How does MVF view girl child labour? Does it have any special program to deal with their problems? - MVF

March 07, 2014 | FAQs | No Comments

While MVF believes that ‘girls’ as a category face special problems, its general approach in dealing with these problems is not very different. Many studies that deal exclusively with girls identify the basic problems as:

● Girls have little experience of childhood and are treated as adults far too early
● Much of the work done by girls such as domestic chores are not even treated as work.
● Education is the best solution for the emancipation of girls and their empowerment.

But this is precisely what the MVF has advocated all along for all children irrespective of whether they are girls or boys. In fact the definition that all children outside formal school system are child labourers makes sure that girls working at homes are not ignored in any program dealing with child labour. Further, MVF has always advocated school and education as the only option for eliminating child labour. As a result girls have never been excluded from any aspect of MVF’s program. However, in terms of a program some additional elements become necessary especially since the age at marriage in the areas where MVF is working is around 12-14 years.

In the first place the program of motivating girls, especially the older ones, and their parents is a much more elaborately designed one. Short-term motivation camps at the village level are held where a lot of discussion takes place between the girls and the education activists and the more prominent members of the village level education committees. Other girls who have gone through the MVF program also occasionally visit these centres to motivate the girls through narration of their own experiences. The bridge camps designed for the girls are more elaborate and are of longer duration. This is not because they are slow learners when compared to boys but because it takes more time for them as well as their parents to get used to the idea. Special inputs in terms of health education are also given.

A major success of the MVF in this regard has been in relation to child marriages. A number of girls now see the MVF program as a means of getting away from an early marriage. To the MVF, marriage as an aspect that keeps a girl of school going age away from school, presents itself as a symbol of child labour. As a result preventing child marriages is well within its agenda of eliminating all forms of child labour.
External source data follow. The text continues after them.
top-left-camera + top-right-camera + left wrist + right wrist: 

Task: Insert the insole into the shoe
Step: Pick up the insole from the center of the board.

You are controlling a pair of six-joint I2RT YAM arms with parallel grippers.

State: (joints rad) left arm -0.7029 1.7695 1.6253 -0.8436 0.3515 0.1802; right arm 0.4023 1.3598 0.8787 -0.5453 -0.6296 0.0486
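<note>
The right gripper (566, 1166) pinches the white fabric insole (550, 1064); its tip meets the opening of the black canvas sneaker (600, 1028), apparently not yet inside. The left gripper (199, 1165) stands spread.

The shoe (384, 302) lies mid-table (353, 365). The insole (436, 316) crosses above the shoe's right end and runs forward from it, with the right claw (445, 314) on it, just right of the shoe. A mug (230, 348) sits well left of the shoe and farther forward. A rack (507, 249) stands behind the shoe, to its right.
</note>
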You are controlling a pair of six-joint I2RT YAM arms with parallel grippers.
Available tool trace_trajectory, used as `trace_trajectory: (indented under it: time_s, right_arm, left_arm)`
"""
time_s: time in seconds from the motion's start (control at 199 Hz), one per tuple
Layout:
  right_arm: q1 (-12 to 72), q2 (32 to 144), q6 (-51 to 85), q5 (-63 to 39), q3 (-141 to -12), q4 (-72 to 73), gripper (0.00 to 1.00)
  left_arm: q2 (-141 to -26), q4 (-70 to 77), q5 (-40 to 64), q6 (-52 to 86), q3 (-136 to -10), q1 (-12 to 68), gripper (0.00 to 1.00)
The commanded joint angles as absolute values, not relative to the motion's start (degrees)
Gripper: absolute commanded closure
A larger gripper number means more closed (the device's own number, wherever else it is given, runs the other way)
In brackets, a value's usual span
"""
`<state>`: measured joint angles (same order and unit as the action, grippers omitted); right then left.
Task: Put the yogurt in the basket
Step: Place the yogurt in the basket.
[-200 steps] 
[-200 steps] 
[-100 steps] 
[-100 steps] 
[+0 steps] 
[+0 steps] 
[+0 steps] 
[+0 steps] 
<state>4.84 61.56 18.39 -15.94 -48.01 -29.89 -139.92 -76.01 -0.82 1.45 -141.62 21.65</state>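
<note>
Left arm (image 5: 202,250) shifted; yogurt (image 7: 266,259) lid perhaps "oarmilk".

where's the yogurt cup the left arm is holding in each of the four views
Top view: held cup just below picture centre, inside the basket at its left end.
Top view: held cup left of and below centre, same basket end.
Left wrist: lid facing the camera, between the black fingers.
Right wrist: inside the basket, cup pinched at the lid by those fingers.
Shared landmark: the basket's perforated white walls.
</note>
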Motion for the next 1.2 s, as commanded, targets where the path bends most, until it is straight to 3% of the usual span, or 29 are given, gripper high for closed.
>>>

This is exactly how it is put forth before all the community-based committees at the village level, which have been formed in consequence of the program. Thus at some stage or other this issue comes up for discussion in these fora. This represents a major step forward because an issue that has hitherto been perceived as an intensely private one now becomes subject to more open discussion in a neutral forum.

To the girl child the schools, as well as the various village level committees against child labour provide, for the first time, a forum to represent her problems in relation to marriage. This contrasts sharply with the normal situation in which, despite the promulgation of an act, which prescribes 18 years as the minimum age at marriage for girls, the only remedy available to any girl who wants the act enforced is to approach either the police station or the courts. In the MVF experience as the child labour elimination program has progressed more and more girls have begun defying their parents and asserting their right to continue with their education.